**Task directions**
Return every line from the one with "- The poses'" through the one with "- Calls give", inclusive, exactly as it appears below.

**Dataset extract**
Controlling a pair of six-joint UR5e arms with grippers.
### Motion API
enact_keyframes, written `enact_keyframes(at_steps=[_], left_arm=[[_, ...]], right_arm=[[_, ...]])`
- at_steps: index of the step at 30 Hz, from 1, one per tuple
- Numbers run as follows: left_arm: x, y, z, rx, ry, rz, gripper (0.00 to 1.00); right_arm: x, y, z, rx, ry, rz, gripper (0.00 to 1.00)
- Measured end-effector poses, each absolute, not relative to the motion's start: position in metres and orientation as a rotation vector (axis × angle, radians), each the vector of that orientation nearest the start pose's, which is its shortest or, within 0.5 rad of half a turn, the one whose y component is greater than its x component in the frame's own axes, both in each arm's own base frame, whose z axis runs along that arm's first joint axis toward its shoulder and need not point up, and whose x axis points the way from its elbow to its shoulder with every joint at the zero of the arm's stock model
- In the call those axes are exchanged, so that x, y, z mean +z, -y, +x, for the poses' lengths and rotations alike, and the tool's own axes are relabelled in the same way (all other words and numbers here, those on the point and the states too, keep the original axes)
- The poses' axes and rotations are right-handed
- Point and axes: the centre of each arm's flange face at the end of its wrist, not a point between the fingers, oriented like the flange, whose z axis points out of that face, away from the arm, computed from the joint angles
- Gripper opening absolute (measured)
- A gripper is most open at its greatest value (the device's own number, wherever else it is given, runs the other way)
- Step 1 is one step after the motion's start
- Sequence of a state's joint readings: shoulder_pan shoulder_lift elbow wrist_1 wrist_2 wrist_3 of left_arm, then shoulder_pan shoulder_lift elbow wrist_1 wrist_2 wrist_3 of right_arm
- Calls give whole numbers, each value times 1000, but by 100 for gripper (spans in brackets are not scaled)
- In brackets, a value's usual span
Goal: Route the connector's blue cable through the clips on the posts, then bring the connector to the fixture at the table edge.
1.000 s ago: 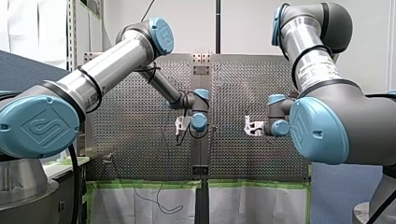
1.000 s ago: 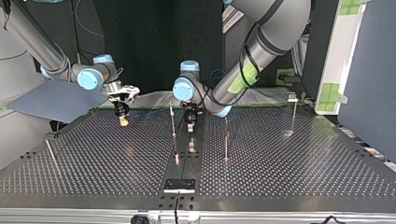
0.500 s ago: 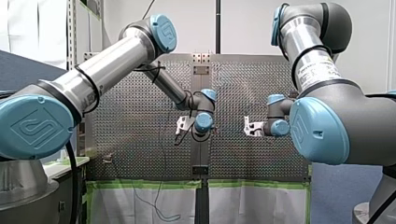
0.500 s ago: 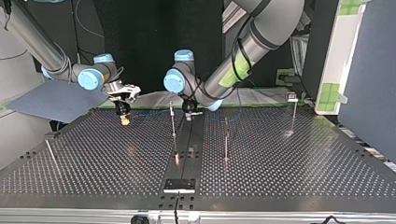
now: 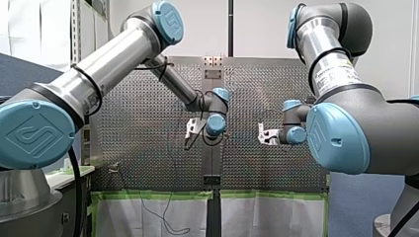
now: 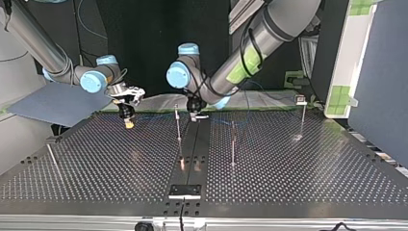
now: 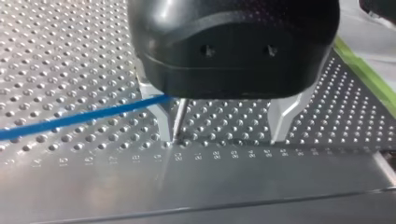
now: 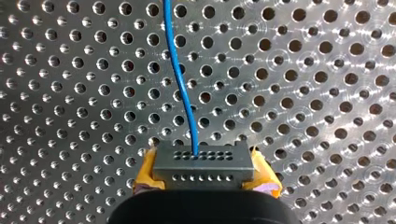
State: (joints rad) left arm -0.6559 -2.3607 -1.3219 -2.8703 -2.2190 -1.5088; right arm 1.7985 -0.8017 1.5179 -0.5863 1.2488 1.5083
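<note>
My right tool (image 8: 205, 171) is clenched with yellow pads (image 8: 145, 169) on the small, rigid, likely light connector (image 8: 201, 161) over the perforated surface (image 8: 303, 93), a sound hold, while its thin, limp blue cable (image 8: 180, 79) trails past my left tool (image 7: 223, 135), fingers (image 7: 164, 119) parted.

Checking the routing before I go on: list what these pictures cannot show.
Clips on the posts: too small in the top view.
Blue cable beyond my left gripper: hidden behind its black body, left wrist view.
Connector: hidden behind my right arm in the front view.
</note>
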Motion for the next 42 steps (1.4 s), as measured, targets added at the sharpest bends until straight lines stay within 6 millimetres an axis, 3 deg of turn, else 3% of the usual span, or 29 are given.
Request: enact_keyframes(at_steps=[30, 42], left_arm=[[144, 521, 446, 60, -1773, 313, 100], [138, 524, 439, 18, -1774, 283, 100]], right_arm=[[98, 617, 310, 1493, 943, 1734, 1], [98, 617, 311, 1496, 942, 1734, 1]])
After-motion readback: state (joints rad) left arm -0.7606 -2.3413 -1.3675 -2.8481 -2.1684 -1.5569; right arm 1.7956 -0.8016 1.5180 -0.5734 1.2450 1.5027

**Reply**
- The poses' axes and rotations are right-handed
- Point and axes: the centre of each arm's flange face at the end of its wrist, not a point between the fingers, oriented like the flange, whose z axis points out of that face, away from the arm, computed from the joint angles
- Gripper opening absolute (measured)
- A gripper is most open at its greatest value (the device's own number, wherever else it is given, runs the other way)
- Step 1 is one step after the motion's start
- Sequence of a state's joint readings: shoulder_pan shoulder_lift elbow wrist_1 wrist_2 wrist_3 of left_arm, then shoulder_pan shoulder_lift elbow wrist_1 wrist_2 wrist_3 of right_arm
- Calls give whole numbers, each value times 1000, but by 100 for gripper (spans in brackets are not scaled)

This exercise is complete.